“Many people come here and take pictures,” the elder told me as he leaned on his walking stick, his slender frame swathed in heavy cloth despite the heat. “Then they go away and never help.”
This is the moment that haunts me from my recent visit to Turkana, a region in northwestern Kenya crippled by drought and sliding inexorably into widespread hunger.
I’d stepped out of a small plane into a sweltering landscape of dry riverbeds and desiccated animal bones jutting out of the earth—a place so quiet without traffic and technology that a child’s plaintive wail seemed to carry for miles. A month later, as I recall this sobering scene, the elder’s words play over it like a soundtrack, telegraphing doubt that my visit would mean anything more than a photo op.
It’s not surprising that Westerners have a reputation here for capricious compassion. But it pains me that Christians would.
If anyone should be known for not just showing up to help but for following through with real hope for suffering people, it should be followers of Christ. We are the ones commissioned by Jesus to go into the hard places, the hostile places, the ragged edges of our world, not just to proclaim the good news but to be the good news of God’s love in action.
The hunger crisis spreading across East Africa, affecting more than 20 million people, is yet another opportunity to show who we are and whom we love.
American Christians are generous when confronted with dire need. But is our goal merely to pull people back from the brink of catastrophe?
That’s not enough. We should strive for nothing less than God’s vision for his people described in Isaiah 65: “No more shall there be in it an infant who lives but a few days … They shall build houses and inhabit them; they shall plant vineyards and eat their fruit” (ESV).
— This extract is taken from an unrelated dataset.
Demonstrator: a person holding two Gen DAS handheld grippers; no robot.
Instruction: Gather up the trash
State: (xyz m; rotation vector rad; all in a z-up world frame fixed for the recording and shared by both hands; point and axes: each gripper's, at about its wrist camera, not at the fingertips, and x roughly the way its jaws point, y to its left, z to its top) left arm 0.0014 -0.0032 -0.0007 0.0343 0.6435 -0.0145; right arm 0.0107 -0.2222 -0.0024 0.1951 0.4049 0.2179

When this isn’t our focus, we are prone to “cause ADD,” lurching from one crisis response to another. Fueled by media coverage and critical mass on social media, we embrace Kony 2012 and child soldiers one day and “Bring Back Our Girls”—the release of Nigerian schoolgirls from Boko Haram—the next. We care about refugees when there’s an atrocity in Syria and child trafficking when movie stars champion it. And all causes fade when a big earthquake hits.
Just over the border from Turkana, South Sudan was also once a cause célèbre. American evangelicals were highly engaged when believers in the South fought for independence from the Muslim-majority North. Now that the new country is beset by factional fighting—displacing 7.5 million people and creating a man-made hunger crisis—that support has waned. But today’s malnourished children in South Sudan are no different than those who suffered in the region’s 1998 famine. We didn’t follow through.
Being the hands and feet of Christ in our troubled world requires that we both pay attention and then stay intentional over the long haul. That means rushing forward in an emergency and remaining focused until we help repair, restore, and redeem every dimension of human life, achieving Isaiah 65 transformation.
The East Africa hunger crisis is our latest chance to prove that Christians can have a long attention span for compassion. To the Turkana tribesman, the starving South Sudanese child, and the wider world, we can be the people who always care, always give, and always follow through.